§ Dataset extract:
-*-*-
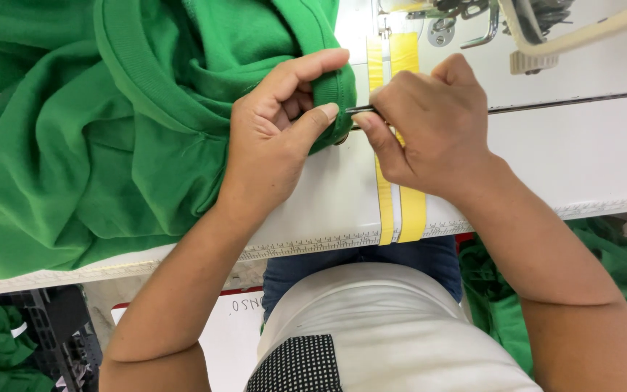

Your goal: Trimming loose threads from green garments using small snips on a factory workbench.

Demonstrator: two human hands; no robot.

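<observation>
Seen from above my lap: white shirt, a black dotted patch (295, 365), blue jeans (371, 263) under the table's (582, 156) near edge, which carries a printed ruler strip (306, 244). More green cloth lies in heaps below the table on both sides. On the smooth white top, two yellow tape strips (409, 207) run straight away from me. My left hand (270, 138) is pinched shut on the folded ribbed edge of the green garment (110, 145), thumb against forefinger; the soft, matte knit spreads in folds to the left of that hand. My right hand (429, 127) is closed around a thin dark metal tool (361, 109), its kind unclear, lying crosswise with its tip pointing left at the pinched fold, just beside my left thumb. The hands sit close together, not touching. Farthest off, the sewing machine's metal parts (459, 22) stand at the table's back.
</observation>
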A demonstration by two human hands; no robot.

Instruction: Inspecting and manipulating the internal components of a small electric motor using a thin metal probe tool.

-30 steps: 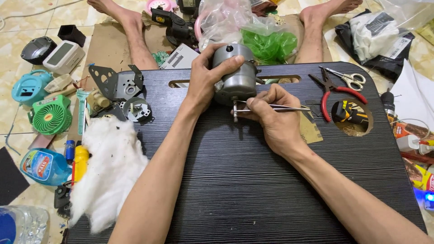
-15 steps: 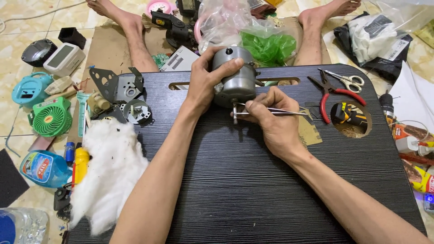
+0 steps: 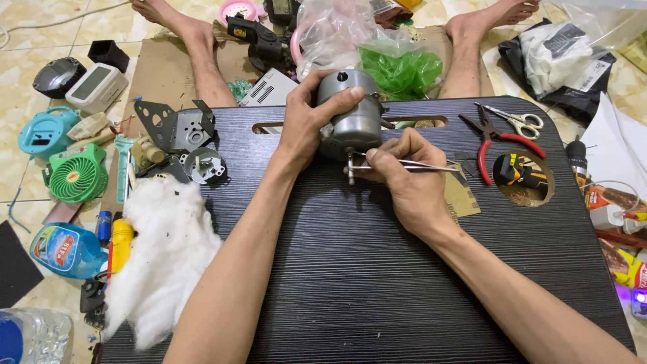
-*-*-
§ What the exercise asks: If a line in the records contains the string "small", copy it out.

§ Reply:
Your goal: Trimming loose threads from green garments using small snips on a factory workbench.
Instruction: Inspecting and manipulating the internal components of a small electric motor using a thin metal probe tool.

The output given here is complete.